Does Soccer Trump Sex?https://i2.wp.com/hr-on.com/wp-content/uploads/2019/08/Fodb_Sex.jpg?fit=1200%2C628&ssl=11200628HR-ONHR-ONhttps://i2.wp.com/hr-on.com/wp-content/uploads/2019/08/Fodb_Sex.jpg?fit=1200%2C628&ssl=1
In the upcoming years, HR and recruitment related work will undergo a major change, where machine learning and AI will increasingly become key tools for the HR employee and the recruiter.
At the same time, this development creates some great opportunities and worrisomescenarios that need to be addressed from this moment on.
In this post, I would like to address some of the perspectives one can/should take in its reflections on data-driven recruitment and HR. I will focus especially on recruitment.
When collecting large amounts of data, it is natural to use said data to learn. The first step is to create statistics based on the collected data. The statistic says something about the past, but at the same time, it provides answers only to the questions asked. And maybe not even that.
The next step is the work on machine-learning, where one trains algorithms to find patterns in data, which one may not be aware of. It could be to identify various trends or see connections that may not come to mind.
However, the fact that there is a connection – a correlation between different types of data does not necessarily mean that there also is causality – that is causal relation. Machine-learning can provide a basis for making future analyses and not just looking at the past, as the statistics allow.
A little about data
When working with data, it is important to be clear that data does not necessarily say anything about reality or contains any truth. Data may be contaminated in many ways, and our way of putting together data may prove fundamental to be wrong and ultimately have disastrous consequences.
Recently, itemerged that the data used in legal proceedings for the last 7 years may be faulty . Specifically, it means that guilty people may have gone free and worse, that innocent people have been convicted by Danish courts. The Danish authorities are in front of a huge effort to review thousands of cases in the coming years. And people stand before having to tile the swathe from lives that have been destroyed along the way.
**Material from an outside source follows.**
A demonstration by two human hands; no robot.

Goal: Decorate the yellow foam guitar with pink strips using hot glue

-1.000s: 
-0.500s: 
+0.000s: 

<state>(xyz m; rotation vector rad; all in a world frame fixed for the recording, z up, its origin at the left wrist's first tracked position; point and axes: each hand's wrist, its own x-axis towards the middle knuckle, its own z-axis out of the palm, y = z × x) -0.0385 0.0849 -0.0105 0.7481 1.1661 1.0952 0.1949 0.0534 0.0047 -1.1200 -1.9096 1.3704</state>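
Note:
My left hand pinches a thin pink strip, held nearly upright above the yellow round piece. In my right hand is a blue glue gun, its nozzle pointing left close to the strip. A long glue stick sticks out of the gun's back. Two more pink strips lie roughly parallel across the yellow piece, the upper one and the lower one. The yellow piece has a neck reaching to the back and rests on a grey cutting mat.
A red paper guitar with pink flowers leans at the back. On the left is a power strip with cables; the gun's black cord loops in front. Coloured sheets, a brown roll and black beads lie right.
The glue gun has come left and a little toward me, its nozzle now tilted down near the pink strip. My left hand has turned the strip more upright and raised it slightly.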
In the more curious section, I recently attended an HR conference where a presenter told an immersive story about a football fan who had seen a very exciting fight on television. Later, he was with his girlfriend in more intimate conditions.
His pulse-watch subsequently showed that the pulse had been at most during the soccer match, which was interpreted as being more engaged in football than intimate relations. In other words: Football trumps sex.
But it may just be a fallacy, because had the clock also measured the level of neurotransmitters in the brain, the conclusion might have been quite different. And furthermore, you could ask them yourself and perhaps get a third answer.
Onemust therefore constantly be critical of one’s data and how to use it.
Practical use in recruitment
When recruiting, you are of course interested in finding the right candidate and in that process, you collect as much data and knowledge about the candidate as possible. There’s nothing wrong with that.
However, the more data you collect about a candidate, the greater the requirements it actually puts on the recruiter’s professional as well as ethical, social and empathetic skills.
One must be able to sort in data and reject data that is otherwise exciting enough, but not necessarily relevant in the specific context. At the same time, one must be able to take a critical view of the data used and the attention to deficiencies and sources of error.
The fact remains that nothing can replace the personal meeting between people. In fact, the more data you have access to, the personal meeting becomes even more important and more crucial.
And if the personal meeting with the candidate experiences a mismatch between what has been seen in his data and what the candidate produces, then first of all, you have to be critical of your data and method.
One can put on the tip say that the recruiter’s level of competence must match the amount of data. The more data, the higher the level of compatibility required. But at the same time, it is a gift, because ideally it will lead to a much more qualitative recruitment and greater likelihood of the good match for the benefit of both employees and companies.
The above, of course, takes its starting point in a humanist perspective and a desire on my part for an increased focus on the human factor during a data-driven time.
Something I personally think is becoming increasingly important as machines increasingly take over tasks from us. And at the same time a wish I am not alone with, it is one of the core areas of the GDPR, where one has just made a lot out of automatic profiling.
Back is just one question: trumps football really sex?